For the fiscal 2013 fourth quarter, the company expects same store sales in the positive low single-digit range and earnings per diluted share in the range of 20 to 28 cents a share. This guidance reflects anticipated expenses associated with the development of the company's new e-commerce platform of approximately 2 cents per diluted share. For purposes of comparison to the prior year, the company's same store sales increased 6.5 percent and earnings per diluted share were $0.19 for the fourth quarter of fiscal 2012.

Store Openings

During the third quarter of fiscal 2013, the company opened five new stores, two of which were relocations, and closed one store as part of a relocation, ending the quarter with 420 stores in operation. During the fiscal 2013 fourth quarter, the company anticipates opening nine new stores. For the fiscal 2013 full year, the company anticipates opening 15 net new stores.

BIG 5 SPORTING GOODS CORPORATION
CONDENSED CONSOLIDATED STATEMENTS OF OPERATIONS
(Unaudited)
(In thousands, except per share data)






13 Weeks Ended 39 Weeks Ended

September 29,
2013
September 30,
2012
September 29,
2013
September 30,
2012










Net sales (1) $ 259,121 $ 251,774 $ 745,286 $ 696,882





Cost of sales 171,331 167,901 497,348 472,505





Gross profit (1) 87,790 83,873 247,938 224,377





Selling and administrative expense (1)(2) (3) 72,432 70,384 209,540 205,560





Operating income 15,358 13,489 38,398 18,817





Interest expense 395 469 1,266 1,645





Income before income taxes 14,963 13,020 37,132 17,172





Income taxes 5,825 4,851 14,376 6,289





Net income (1)(2) (3) $ 9,138 $ 8,169 $ 22,756 $ 10,883
.



Earnings per share:



Basic $ 0.42 $ 0.38 $ 1.05 $ 0.51





Diluted (1)(2) (3) $ 0.41 $ 0.38 $ 1.03 $ 0.50





Dividends per share $ 0.10 $ 0.075 $ 0.30 $ 0.225





Weighted-average shares of common stock outstanding:


Basic 21,933 21,325 21,700 21,413





Diluted 22,231 21,480 22,032 21,588





(1) In the third quarter of fiscal 2013, the Company recorded a pre-tax charge of $1.3 million for legal settlements, of which $0.3 million was classified as a reduction to net sales and $1.0 million was classified as selling and administrative expense. This charge reduced net income by $0.8 million, or $0.04 per diluted share.

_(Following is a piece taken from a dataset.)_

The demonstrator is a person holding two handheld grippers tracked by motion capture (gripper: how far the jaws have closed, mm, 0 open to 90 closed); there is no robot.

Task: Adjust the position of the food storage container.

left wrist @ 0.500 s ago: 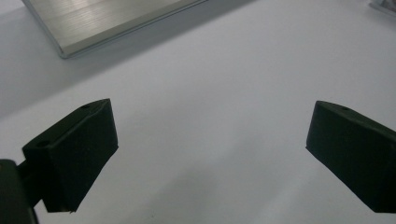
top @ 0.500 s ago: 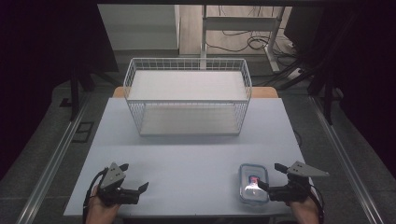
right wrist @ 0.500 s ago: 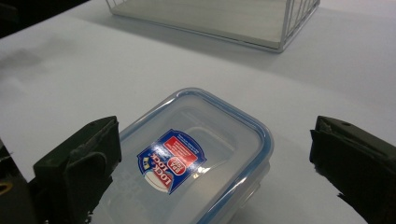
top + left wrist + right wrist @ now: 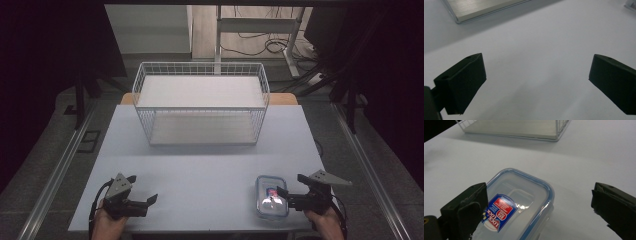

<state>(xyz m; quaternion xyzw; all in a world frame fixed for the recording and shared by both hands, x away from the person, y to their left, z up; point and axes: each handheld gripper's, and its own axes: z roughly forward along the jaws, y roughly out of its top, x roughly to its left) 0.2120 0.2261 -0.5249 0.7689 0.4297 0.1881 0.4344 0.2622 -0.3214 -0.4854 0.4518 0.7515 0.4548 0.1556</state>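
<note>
A clear box (image 4: 272, 196) with a blue-rimmed lid and a red and blue label is seen lying flat near the table's (image 4: 210, 165) front right corner, just in front of the right gripper (image 4: 289, 189), whose jaws are spread wide with one by the box's near end and nothing gripped. The left gripper (image 4: 142, 189) is held at the front left over bare table, jaws wide apart and empty. A wire basket (image 4: 200, 102) is set well behind, toward the far edge.
</note>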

(2) In the third quarter and 39 weeks ended September 30, 2012, the Company recorded pre-tax charges of $0.4 million and $1.1 million, respectively, related to store closing costs. These charges reduced net income in the same periods by $0.3 million and $0.7 million, respectively, or $0.01 per diluted share and $0.03 per diluted share, respectively. These charges were recorded in selling and administrative expense.





(3) In the third quarter and 39 weeks ended September 29, 2013, the Company recorded a pre-tax non-cash impairment charge of $0.1 million and in the 39 weeks ended September 30, 2012, the Company recorded a pre-tax non-cash impairment charge of $0.2 million related to certain underperforming stores. These charges reduced net income by $44,000, or $0.00 per diluted share, in the third quarter and 39 weeks ended September 29, 2013, and $0.1 million, or $0.01 per diluted share, in the 39 weeks ended September 30, 2012. These charges were recorded in selling and administrative expense.